_WHAT THE TASK REQUIRES_.
Retype, exactly as they appear below, the lines between the line holding "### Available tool" and the line holding "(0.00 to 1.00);", both ends included.

_RECORDS FOR THE EXERCISE_.
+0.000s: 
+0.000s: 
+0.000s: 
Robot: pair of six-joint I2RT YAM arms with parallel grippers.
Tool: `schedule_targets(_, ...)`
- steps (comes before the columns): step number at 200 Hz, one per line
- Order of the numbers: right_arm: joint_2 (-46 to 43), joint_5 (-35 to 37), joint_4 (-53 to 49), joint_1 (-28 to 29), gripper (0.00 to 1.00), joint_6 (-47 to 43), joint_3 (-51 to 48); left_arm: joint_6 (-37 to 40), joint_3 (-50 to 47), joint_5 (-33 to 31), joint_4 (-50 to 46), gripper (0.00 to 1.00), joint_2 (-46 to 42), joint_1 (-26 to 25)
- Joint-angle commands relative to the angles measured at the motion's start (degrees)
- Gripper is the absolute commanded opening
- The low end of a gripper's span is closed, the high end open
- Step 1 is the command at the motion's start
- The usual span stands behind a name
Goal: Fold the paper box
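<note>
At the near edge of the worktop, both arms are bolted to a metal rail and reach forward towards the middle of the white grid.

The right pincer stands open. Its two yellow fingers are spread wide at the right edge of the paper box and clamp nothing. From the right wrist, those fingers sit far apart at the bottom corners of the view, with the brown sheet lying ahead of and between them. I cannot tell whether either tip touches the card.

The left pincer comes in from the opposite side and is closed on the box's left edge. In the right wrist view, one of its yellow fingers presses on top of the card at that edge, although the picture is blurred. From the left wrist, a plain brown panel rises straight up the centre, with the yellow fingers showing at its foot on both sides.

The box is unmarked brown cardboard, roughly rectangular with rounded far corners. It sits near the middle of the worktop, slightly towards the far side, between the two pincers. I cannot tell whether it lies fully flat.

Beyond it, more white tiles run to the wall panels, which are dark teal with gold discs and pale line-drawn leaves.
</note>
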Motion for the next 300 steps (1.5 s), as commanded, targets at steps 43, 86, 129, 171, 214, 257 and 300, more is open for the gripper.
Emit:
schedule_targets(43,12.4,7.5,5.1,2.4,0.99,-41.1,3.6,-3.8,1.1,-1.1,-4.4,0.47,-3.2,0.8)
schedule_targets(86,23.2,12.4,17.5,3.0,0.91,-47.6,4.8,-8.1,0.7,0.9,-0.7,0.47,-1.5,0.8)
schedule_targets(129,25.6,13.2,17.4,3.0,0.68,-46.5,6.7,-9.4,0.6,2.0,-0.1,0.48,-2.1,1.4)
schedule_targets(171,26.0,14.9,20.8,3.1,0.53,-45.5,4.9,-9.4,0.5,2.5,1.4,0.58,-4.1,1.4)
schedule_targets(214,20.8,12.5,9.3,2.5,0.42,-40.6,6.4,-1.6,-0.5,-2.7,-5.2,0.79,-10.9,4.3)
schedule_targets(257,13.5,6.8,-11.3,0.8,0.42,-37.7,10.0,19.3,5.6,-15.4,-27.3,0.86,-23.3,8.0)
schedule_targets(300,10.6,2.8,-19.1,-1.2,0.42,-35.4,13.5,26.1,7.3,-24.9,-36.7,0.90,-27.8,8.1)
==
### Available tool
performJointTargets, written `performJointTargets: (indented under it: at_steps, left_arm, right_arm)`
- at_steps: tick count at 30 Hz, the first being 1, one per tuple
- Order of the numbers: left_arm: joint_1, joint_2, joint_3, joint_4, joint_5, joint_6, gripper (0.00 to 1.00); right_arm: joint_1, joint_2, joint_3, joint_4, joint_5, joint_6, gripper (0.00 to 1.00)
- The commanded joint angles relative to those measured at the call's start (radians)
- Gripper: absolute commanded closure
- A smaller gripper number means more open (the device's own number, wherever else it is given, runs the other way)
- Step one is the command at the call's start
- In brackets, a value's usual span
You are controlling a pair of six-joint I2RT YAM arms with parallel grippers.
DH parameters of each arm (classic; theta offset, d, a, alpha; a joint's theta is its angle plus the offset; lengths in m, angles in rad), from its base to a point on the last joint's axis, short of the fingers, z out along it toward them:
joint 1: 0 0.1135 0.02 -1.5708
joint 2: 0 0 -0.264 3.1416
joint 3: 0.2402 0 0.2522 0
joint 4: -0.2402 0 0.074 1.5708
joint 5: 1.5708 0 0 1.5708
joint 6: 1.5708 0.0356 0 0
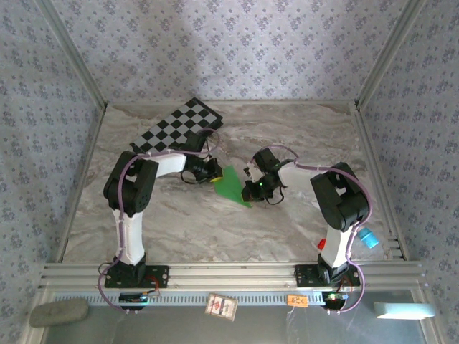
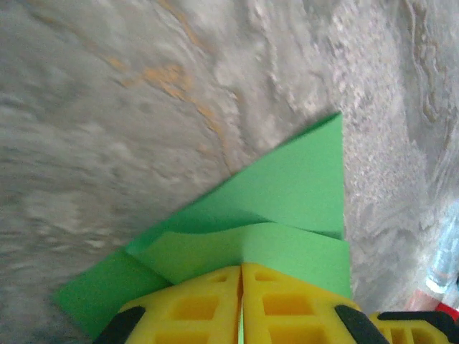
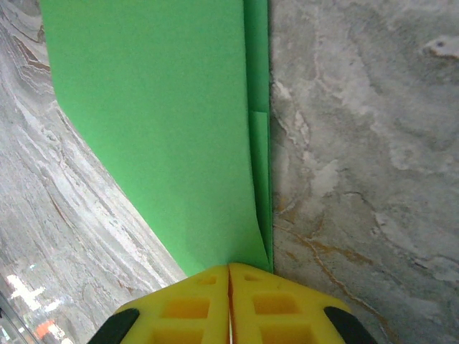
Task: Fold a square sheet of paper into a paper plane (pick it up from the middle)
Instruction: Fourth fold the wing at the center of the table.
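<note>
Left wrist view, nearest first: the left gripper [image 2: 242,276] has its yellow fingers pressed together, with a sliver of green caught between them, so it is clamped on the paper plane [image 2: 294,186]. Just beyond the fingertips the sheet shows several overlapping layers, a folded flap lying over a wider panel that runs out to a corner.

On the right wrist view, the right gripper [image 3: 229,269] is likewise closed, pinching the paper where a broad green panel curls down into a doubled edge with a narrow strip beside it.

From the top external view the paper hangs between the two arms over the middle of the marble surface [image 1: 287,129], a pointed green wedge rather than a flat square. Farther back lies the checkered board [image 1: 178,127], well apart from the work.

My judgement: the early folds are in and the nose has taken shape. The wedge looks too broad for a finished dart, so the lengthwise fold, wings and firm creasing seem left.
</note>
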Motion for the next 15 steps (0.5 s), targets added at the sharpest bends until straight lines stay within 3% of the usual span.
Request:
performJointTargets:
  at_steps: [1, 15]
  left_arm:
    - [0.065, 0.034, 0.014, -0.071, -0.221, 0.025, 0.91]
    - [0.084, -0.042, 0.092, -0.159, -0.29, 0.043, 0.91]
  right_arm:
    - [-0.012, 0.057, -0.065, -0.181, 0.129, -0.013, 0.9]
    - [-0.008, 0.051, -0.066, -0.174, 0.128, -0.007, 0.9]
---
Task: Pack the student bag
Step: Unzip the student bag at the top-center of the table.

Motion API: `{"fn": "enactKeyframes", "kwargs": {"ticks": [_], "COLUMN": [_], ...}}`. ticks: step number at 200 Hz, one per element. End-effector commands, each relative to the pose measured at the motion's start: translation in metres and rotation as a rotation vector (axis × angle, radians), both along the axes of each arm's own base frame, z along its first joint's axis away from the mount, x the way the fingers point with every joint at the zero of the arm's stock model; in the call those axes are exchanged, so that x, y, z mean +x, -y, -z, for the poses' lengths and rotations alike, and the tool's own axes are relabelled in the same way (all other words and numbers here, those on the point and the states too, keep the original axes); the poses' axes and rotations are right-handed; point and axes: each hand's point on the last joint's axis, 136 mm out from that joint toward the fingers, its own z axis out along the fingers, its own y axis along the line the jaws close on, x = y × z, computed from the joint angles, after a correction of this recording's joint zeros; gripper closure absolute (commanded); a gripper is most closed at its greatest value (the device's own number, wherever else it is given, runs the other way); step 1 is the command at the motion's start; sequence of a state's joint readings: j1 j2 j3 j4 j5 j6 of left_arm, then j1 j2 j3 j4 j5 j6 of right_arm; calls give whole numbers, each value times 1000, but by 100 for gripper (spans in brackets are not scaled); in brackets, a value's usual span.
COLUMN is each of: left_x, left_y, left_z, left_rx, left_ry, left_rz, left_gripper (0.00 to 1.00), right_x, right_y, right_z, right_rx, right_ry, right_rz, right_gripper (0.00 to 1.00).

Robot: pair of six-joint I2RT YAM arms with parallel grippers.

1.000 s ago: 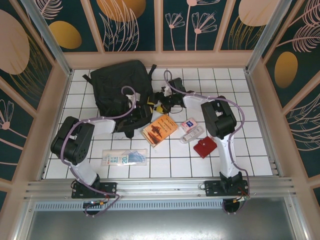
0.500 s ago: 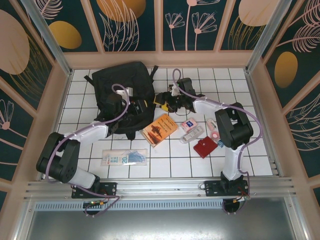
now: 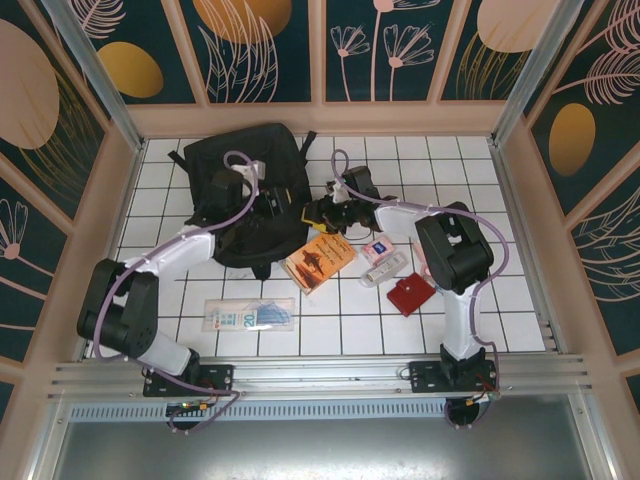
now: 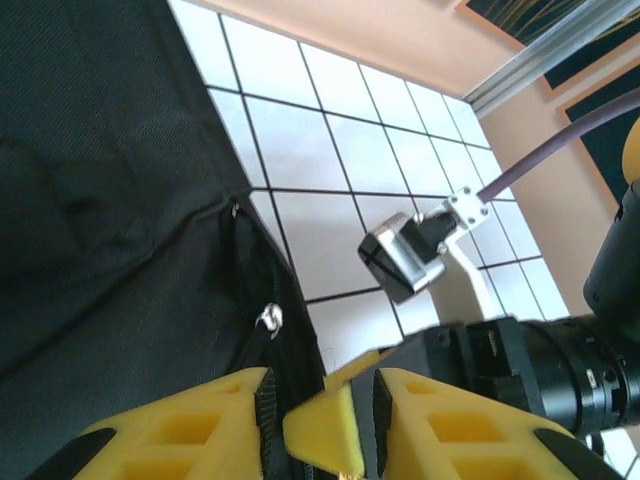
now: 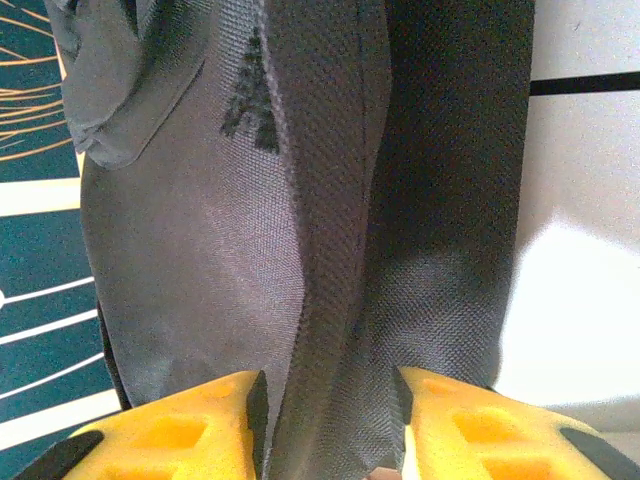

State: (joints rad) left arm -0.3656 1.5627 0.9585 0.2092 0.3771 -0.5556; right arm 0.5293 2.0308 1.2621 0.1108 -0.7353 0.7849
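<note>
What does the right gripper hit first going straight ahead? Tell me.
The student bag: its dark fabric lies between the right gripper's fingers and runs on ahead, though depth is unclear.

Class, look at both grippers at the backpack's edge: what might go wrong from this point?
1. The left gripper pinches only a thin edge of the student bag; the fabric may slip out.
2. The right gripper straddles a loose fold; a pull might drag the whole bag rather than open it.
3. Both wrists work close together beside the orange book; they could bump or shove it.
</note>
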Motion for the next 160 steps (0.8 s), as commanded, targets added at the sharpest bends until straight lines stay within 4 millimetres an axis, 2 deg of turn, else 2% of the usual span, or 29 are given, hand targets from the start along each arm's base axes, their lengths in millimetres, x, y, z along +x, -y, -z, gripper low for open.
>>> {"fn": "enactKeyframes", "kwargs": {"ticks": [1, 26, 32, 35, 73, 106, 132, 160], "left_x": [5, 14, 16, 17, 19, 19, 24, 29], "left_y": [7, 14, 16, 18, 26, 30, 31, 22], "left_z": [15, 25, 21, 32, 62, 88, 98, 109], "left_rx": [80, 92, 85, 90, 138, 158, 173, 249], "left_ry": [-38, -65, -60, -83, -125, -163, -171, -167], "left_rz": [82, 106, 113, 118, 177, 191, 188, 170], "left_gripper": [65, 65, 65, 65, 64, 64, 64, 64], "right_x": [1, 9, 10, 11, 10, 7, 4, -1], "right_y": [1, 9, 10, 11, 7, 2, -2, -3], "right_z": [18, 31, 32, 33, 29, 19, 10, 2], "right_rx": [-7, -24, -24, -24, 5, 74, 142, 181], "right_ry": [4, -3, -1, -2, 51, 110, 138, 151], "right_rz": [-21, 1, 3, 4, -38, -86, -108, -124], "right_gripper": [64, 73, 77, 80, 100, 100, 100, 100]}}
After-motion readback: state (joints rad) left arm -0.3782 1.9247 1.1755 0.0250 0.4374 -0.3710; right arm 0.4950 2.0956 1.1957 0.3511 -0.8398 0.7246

_SOLVED EXERCISE_.
### Available tool
performJointTargets, written `performJointTargets: (indented under it: at_steps, left_arm, right_arm)`
- at_steps: tick count at 30 Hz, the first being 1, one per tuple
- Order of the numbers: left_arm: joint_1, joint_2, joint_3, joint_4, joint_5, joint_6, gripper (0.00 to 1.00); right_arm: joint_1, joint_2, joint_3, joint_4, joint_5, joint_6, gripper (0.00 to 1.00)

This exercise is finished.